Task to complete
Would you copy the full listing that follows without changing a thing?

Dataset section
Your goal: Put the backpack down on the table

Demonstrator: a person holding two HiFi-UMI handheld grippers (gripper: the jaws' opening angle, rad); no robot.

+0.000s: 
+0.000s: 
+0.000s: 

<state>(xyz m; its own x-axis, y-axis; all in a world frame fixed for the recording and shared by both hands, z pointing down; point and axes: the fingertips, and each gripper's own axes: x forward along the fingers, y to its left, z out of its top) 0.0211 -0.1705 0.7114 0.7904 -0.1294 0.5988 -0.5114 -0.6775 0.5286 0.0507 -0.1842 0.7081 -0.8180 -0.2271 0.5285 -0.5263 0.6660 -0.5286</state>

Task solution
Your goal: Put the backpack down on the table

Demonstrator: a person holding two HiFi-UMI handheld grippers (gripper: the jaws' opening angle, rad); no robot.

+0.000s: 
+0.000s: 
+0.000s: 

<state>(xyz m; its own x-axis, y-axis; all in a world frame fixed for the recording and shared by both hands, z pointing down; point and axes: the fingertips, and each gripper's own axes: x forward along the fingers, y to its left, z out of its top) 0.0211 -0.1705 0.7114 0.7904 -0.1294 0.5988 -0.5114 -0.6775 0.5286 0.0507 -0.1842 0.7081 -0.8180 -0.2271 0.5285 -0.5263 0.6660 -0.5286</state>

Exercise complete, with nothing further to add.